> _Your instructions_
Go through the data and copy each line that holds "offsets".
Top of Information shown
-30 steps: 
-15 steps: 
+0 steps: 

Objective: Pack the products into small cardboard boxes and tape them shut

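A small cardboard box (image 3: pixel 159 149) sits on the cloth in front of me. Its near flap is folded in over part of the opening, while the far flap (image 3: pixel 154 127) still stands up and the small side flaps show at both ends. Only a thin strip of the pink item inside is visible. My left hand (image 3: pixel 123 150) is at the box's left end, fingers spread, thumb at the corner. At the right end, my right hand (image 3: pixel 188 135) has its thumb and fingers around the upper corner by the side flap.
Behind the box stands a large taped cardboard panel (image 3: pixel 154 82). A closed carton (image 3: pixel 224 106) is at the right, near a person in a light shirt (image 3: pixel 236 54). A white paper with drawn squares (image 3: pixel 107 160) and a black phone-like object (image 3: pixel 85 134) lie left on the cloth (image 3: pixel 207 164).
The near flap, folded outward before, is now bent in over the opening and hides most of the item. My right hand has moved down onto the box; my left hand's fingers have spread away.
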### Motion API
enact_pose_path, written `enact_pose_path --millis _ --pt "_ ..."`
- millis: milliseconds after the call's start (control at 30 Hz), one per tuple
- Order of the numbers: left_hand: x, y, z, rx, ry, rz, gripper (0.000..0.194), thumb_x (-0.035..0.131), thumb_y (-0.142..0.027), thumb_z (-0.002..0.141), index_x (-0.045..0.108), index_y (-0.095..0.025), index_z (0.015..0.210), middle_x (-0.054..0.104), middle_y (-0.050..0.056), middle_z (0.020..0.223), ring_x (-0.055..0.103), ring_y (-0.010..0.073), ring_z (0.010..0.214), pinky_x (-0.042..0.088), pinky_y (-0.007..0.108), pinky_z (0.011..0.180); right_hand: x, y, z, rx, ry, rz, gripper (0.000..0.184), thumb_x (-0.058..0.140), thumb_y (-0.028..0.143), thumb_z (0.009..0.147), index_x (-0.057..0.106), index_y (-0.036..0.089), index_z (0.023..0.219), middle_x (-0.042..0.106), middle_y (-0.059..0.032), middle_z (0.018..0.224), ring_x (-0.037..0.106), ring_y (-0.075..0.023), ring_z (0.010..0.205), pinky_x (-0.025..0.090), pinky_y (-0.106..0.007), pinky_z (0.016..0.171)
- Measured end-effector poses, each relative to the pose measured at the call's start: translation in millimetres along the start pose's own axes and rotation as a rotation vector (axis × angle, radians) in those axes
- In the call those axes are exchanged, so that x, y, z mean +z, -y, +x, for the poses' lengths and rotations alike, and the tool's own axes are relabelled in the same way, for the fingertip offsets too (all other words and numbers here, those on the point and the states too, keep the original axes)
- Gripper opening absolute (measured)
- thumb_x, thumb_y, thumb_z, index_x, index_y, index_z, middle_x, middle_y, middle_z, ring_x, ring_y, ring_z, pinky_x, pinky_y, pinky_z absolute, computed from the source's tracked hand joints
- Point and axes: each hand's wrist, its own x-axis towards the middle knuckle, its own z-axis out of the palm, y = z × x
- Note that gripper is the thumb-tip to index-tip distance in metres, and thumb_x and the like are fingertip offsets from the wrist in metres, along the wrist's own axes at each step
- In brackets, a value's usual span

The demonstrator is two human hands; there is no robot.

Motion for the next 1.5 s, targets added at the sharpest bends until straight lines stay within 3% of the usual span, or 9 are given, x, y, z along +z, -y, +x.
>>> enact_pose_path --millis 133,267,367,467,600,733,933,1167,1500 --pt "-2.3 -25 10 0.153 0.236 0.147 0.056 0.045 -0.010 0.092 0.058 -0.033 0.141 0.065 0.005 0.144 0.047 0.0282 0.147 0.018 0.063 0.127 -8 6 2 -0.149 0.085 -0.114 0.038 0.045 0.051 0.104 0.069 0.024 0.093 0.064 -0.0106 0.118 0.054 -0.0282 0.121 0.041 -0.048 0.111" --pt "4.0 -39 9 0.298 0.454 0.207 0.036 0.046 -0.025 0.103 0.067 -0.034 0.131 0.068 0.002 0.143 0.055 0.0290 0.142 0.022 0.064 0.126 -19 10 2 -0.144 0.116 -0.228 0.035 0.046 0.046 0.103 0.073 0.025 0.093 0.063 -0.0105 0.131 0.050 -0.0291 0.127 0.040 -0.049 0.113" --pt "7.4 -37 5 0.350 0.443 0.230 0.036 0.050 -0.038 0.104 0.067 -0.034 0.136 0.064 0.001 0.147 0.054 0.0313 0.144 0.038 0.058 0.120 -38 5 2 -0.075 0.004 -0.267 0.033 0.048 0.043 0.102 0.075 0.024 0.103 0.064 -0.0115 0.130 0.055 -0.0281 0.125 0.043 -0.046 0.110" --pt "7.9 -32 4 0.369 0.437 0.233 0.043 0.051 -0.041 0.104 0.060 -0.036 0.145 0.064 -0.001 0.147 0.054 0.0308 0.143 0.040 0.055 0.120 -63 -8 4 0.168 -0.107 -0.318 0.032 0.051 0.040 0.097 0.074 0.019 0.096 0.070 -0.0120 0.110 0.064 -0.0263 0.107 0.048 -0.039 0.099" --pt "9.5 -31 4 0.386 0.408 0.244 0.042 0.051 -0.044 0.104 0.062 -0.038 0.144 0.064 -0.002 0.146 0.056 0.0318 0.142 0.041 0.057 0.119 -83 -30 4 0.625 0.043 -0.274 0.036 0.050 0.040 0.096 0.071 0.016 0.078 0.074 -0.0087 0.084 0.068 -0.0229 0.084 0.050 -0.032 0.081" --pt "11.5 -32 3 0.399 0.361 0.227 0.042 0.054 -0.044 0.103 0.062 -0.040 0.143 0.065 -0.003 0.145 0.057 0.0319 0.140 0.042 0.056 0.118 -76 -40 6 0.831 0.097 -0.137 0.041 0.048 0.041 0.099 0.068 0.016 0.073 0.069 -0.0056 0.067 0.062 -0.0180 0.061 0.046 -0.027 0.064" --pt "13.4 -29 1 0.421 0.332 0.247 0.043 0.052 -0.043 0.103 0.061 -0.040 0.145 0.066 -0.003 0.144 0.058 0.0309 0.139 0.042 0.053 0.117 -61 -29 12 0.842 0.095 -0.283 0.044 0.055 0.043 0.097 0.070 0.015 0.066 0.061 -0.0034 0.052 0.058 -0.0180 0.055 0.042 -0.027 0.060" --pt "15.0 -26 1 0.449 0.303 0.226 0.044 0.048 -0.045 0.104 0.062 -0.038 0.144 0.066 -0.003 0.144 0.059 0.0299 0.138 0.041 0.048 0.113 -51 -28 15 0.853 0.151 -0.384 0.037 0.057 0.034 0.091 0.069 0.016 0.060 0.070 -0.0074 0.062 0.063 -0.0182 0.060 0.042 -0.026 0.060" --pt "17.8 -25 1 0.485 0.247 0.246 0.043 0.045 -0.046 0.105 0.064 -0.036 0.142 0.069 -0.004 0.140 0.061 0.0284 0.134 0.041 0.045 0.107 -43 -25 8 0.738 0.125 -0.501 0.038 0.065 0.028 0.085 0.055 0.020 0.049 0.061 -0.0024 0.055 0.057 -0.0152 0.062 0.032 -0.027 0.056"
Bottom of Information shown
> _Expected output_
- In the call those axes are exchanged, so that x, y, z mean +z, -y, +x, for the poses' lengths and rotations alike, and the tool's own axes are relabelled in the same way, for the fingertip offsets too (all other words and numbers here, those on the point and the states too, keep the original axes)
- Note that gripper is the thumb-tip to index-tip distance in metres, and thumb_x and the like are fingertip offsets from the wrist in metres, along the wrist's own axes at each step

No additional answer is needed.